Most prior epidemiological studies of coffee and prostate cancer have focused on total incidence of disease, with generally null results. However, recent meta-analyses support an inverse association of coffee intake and risk of fatal or advanced disease [176–179]. Discacciati et al. [179] found a summary RR of 0.89 (95 % CI: 0.82–0.97) per 3 cups/day increment in coffee intake, as well as an inverse association with high grade (Gleason 8–10) disease. These intriguing data, while biologically plausible, need to be confirmed in additional study populations with large numbers of fatal or advanced disease.

Coffee is rich in several biologically active compounds including caffeine, minerals, and phytochemicals. In observational and animal studies, long-term coffee drinking has been associated with improved glucose metabolism and insulin secretion in observational and animal studies, and coffee is a potent antioxidant.

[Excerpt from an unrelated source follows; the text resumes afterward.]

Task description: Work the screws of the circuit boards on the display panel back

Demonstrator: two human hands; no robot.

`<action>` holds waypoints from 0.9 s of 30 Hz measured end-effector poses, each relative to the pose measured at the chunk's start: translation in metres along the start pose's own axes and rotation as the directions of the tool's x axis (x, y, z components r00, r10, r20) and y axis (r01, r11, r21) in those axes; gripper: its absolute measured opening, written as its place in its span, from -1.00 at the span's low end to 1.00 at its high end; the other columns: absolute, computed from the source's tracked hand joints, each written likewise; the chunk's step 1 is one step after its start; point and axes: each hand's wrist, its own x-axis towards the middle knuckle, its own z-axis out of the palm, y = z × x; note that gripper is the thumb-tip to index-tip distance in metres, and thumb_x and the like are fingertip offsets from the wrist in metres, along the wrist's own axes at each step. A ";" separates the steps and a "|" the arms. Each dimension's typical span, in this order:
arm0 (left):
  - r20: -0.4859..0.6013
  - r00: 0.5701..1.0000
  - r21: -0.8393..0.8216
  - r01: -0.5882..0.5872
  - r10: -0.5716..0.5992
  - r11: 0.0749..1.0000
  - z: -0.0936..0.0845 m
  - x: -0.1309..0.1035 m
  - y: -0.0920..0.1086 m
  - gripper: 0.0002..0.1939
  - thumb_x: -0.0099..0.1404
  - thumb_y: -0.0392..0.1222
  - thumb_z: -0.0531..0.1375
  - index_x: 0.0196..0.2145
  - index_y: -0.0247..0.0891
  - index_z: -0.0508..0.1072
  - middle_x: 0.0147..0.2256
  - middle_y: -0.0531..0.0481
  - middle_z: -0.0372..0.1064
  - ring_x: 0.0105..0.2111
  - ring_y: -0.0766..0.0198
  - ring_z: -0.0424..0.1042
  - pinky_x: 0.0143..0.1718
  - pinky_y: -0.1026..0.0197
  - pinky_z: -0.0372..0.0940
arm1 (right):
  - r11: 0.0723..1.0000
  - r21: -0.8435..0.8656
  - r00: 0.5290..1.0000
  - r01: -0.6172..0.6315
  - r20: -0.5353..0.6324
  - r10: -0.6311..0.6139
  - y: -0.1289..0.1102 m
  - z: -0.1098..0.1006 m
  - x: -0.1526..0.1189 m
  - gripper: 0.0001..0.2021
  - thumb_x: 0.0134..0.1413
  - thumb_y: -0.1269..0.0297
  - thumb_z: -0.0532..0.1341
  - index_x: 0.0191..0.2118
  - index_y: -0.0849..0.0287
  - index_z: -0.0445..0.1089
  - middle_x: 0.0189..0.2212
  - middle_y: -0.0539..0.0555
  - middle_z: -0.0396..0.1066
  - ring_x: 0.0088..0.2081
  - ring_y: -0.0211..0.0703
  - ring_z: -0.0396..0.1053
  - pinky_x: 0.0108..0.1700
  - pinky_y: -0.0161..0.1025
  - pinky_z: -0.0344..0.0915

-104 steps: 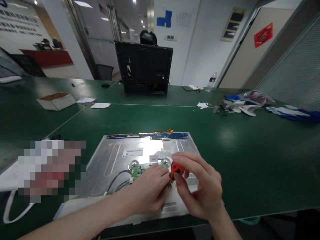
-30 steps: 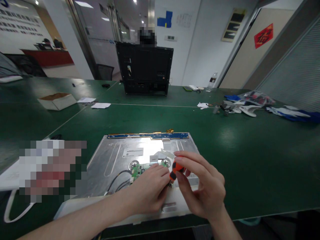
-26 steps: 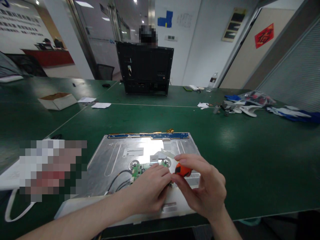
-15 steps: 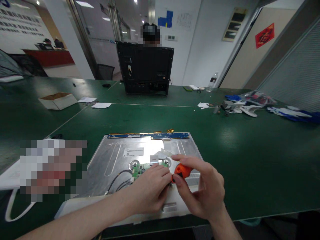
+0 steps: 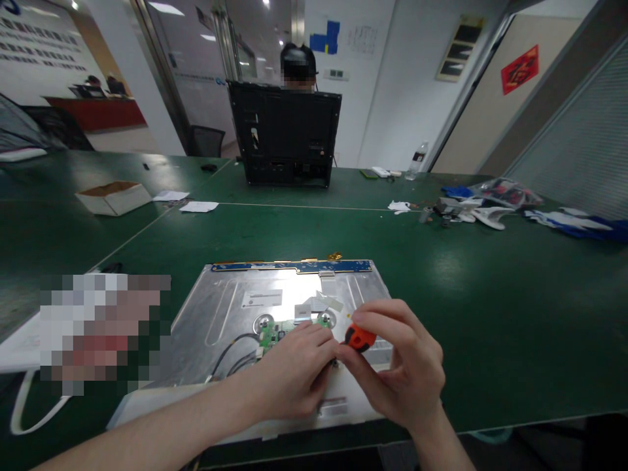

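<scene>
A flat silver display panel point(image 5: 226, 301) lies back side up on the green table before me. Along its far edge runs a blue circuit strip point(image 5: 289, 267), and a small green circuit board point(image 5: 269, 335) sits near its middle, partly under my left hand point(image 5: 307, 366). That hand's fingers are curled down beside the board; their tips and whatever they pinch are hidden. Between thumb and fingers, my right hand point(image 5: 405, 356) grips the orange and black handle of a screwdriver point(image 5: 362, 336). Its handle end faces me, and its shaft is hidden near my left fingers.
Dark cables point(image 5: 230, 350) run left from the board. A blurred-out item point(image 5: 103, 327) lies left of the panel. Farther off are an open box point(image 5: 115, 198), a black monitor housing point(image 5: 287, 137) with a person behind it, a bottle point(image 5: 417, 161) and gloves point(image 5: 579, 222).
My right hand has turned the screwdriver handle, showing more of its black part, and its fingers have shifted around it. My left hand stays put. The person behind the housing moved their head slightly.
</scene>
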 end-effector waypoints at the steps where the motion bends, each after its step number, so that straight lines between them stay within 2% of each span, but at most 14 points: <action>1: 0.002 1.000 0.001 0.002 -0.002 1.000 0.000 0.000 0.000 -0.77 0.16 -0.38 0.10 -0.19 -0.25 0.27 -0.23 -0.10 0.36 -0.19 0.09 0.35 -0.13 0.04 0.30 | 1.000 -0.005 1.000 -0.002 -0.003 0.002 0.000 0.000 0.000 -0.62 0.02 0.46 0.30 -0.01 0.12 0.33 -0.24 0.09 0.38 -0.30 -0.18 0.40 -0.38 -0.23 0.41; 5: 0.010 1.000 0.002 0.010 -0.010 1.000 0.002 0.000 -0.001 -0.76 0.21 -0.36 0.10 -0.14 -0.26 0.30 -0.21 -0.14 0.38 -0.15 0.05 0.36 -0.07 0.00 0.28 | 1.000 -0.008 1.000 -0.021 0.000 0.021 -0.003 -0.002 -0.002 -0.60 0.00 0.54 0.26 -0.01 0.13 0.38 -0.20 0.09 0.32 -0.32 -0.25 0.37 -0.39 -0.28 0.40; 8: -0.001 1.000 -0.002 0.003 -0.003 1.000 0.002 -0.001 -0.001 -0.76 0.23 -0.35 0.09 -0.13 -0.27 0.32 -0.19 -0.16 0.38 -0.14 0.04 0.36 -0.06 -0.01 0.28 | 0.999 -0.016 0.999 -0.039 0.023 0.039 -0.004 -0.002 -0.003 -0.59 0.02 0.54 0.22 0.03 0.13 0.37 -0.16 0.11 0.34 -0.29 -0.22 0.39 -0.38 -0.26 0.40; 13: -0.007 1.000 0.006 -0.017 0.017 1.000 0.002 0.000 -0.001 -0.84 0.20 -0.35 0.08 -0.22 -0.27 0.32 -0.19 -0.15 0.38 -0.17 0.06 0.36 -0.09 -0.01 0.28 | 0.999 0.020 0.998 -0.027 0.053 0.026 -0.004 -0.002 -0.002 -0.55 0.04 0.56 0.15 0.09 0.20 0.32 -0.08 0.13 0.40 -0.12 -0.16 0.41 -0.22 -0.23 0.42; 16: -0.006 1.000 0.012 -0.003 0.003 1.000 0.001 0.000 0.000 -0.83 0.18 -0.36 0.09 -0.23 -0.27 0.30 -0.22 -0.13 0.37 -0.21 0.08 0.35 -0.15 0.02 0.30 | 1.000 0.026 0.999 -0.005 0.042 0.004 -0.002 -0.001 -0.001 -0.58 0.03 0.55 0.21 0.05 0.23 0.33 -0.13 0.13 0.43 -0.11 -0.15 0.42 -0.15 -0.22 0.42; 23: -0.003 1.000 0.011 0.002 -0.002 1.000 0.001 -0.001 -0.001 -0.74 0.22 -0.35 0.08 -0.11 -0.27 0.31 -0.20 -0.14 0.38 -0.16 0.07 0.35 -0.07 0.00 0.28 | 1.000 -0.011 1.000 -0.004 0.006 0.004 -0.002 -0.001 -0.001 -0.68 0.05 0.52 0.27 -0.05 0.16 0.39 -0.18 0.08 0.35 -0.28 -0.27 0.40 -0.35 -0.31 0.41; 27: 0.008 1.000 0.020 -0.002 0.002 1.000 0.002 -0.001 -0.001 -0.76 0.23 -0.35 0.08 -0.12 -0.28 0.32 -0.21 -0.14 0.38 -0.16 0.07 0.36 -0.07 0.00 0.28 | 1.000 -0.025 1.000 -0.013 0.011 0.013 -0.003 -0.001 -0.001 -0.65 0.04 0.54 0.26 -0.03 0.16 0.40 -0.16 0.07 0.36 -0.26 -0.27 0.41 -0.29 -0.31 0.41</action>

The class of lipid lowering medications known as statins have been proposed to have anti-tumor effects in prostate by influencing cell proliferation, inflammation, and steroidogenesis. The first study to look at the association was by Platz et al. [180] who found a RR of 0.39 (95 % CI: 0.19–0.77) of advanced prostate cancer comparing men who were statin users to nonusers. In a 2012 meta-analysis of 27 observational studies, the pooled RR of statins of 0.93 (95 % CI: 0.87–0.99) for total prostate cancer and 0.80 (95 % CI: 0.70–0.90) for advanced prostate cancer based on seven studies [181]. Since publication of the meta-analysis, six additional epidemiological studies have reported on associations between statin use and lethal prostate cancer, all suggesting inverse associations [182–185]. The largest to date included more than 11,000 prostate cancer patients in the United Kingdom and studied both prediagnostic and postdiagnostic statin use [186]. Post-diagnostic statins were associated with 34 % (95 % CI: 0.66–0.88) lower risk of prostate cancer death, and the effect was stronger among men who were using statins before diagnosis. Additional studies are needed to disentangle the relevant etiological window as well as identify mechanisms of association.